Video Screencast Help

Sending Incident Email to Manager

Created: 14 Jan 2013 | 17 comments
DLP Enthusiast's picture

Hi guys ! ..

I'm using Endpoint Discover & Prevent at a client site. I need to to automate Incident Response in such a way that the concerned Manager gets an Email whenever there is a violation.

The problem is :

1. We have Active Directory in Sync with the DLP for Employee Details and there is no Information about the Dept and the Manager.

2. There is also an option to Edit the Lookup where we can manually enter the Manager Name, Email and all other details. But they want it to be automated.

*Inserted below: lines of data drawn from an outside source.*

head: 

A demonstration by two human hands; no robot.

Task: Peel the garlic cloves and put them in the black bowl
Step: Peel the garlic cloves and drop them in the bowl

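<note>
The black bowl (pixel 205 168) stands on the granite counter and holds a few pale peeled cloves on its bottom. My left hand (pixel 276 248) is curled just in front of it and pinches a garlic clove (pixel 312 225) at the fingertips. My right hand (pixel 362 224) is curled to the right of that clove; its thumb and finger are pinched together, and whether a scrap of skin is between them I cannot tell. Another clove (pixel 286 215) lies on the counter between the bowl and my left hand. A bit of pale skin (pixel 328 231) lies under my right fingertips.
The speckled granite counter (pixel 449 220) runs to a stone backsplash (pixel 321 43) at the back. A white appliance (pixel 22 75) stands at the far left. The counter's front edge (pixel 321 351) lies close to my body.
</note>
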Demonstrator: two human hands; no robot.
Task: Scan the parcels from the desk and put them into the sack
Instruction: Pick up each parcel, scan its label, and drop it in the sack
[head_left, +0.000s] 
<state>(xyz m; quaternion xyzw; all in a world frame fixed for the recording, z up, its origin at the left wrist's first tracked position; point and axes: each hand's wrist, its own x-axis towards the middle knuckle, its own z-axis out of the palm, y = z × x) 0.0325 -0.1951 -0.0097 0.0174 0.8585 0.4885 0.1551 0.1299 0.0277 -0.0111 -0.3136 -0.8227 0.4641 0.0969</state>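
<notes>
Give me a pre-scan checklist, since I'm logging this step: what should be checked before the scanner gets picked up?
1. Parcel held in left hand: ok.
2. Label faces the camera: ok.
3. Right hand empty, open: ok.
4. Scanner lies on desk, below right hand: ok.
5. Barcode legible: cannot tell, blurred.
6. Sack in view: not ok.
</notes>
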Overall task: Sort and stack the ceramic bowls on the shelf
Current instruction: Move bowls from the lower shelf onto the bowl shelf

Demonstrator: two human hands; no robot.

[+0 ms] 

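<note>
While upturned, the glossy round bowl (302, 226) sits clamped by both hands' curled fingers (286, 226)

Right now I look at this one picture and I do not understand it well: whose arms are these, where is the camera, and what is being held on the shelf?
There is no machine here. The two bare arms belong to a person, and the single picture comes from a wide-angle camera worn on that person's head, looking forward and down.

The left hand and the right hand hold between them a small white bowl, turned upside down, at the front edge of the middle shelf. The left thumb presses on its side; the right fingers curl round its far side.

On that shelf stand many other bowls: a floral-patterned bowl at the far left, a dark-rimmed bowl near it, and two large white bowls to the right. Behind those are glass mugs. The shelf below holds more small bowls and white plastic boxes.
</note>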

Please help me with this. I urgently need a solution to it .

Thanks !

Comments 17 CommentsJump to latest comment

Artem's picture


You should to configure LDAP Lookup Plugin for the auto resolve Manager Name, Email and other details from Microsoft AD. You can see the chapter "Configuring LDAP Lookup Plug-Ins" in the Administration Guide.

But if AD hasn't information about Manager, you can create a csv-file with the necessary information and configure CSV Lookup Plug-In

Best regards,

DLP Enthusiast's picture

Dear Artem ,

Its okay creating a CSV file but from where would the DLP fetch Manager details from ?  because there are no entries in the Active Directory ..

please help..

Mike S.'s picture

this thread helped me. You just need to setup the custom attributes.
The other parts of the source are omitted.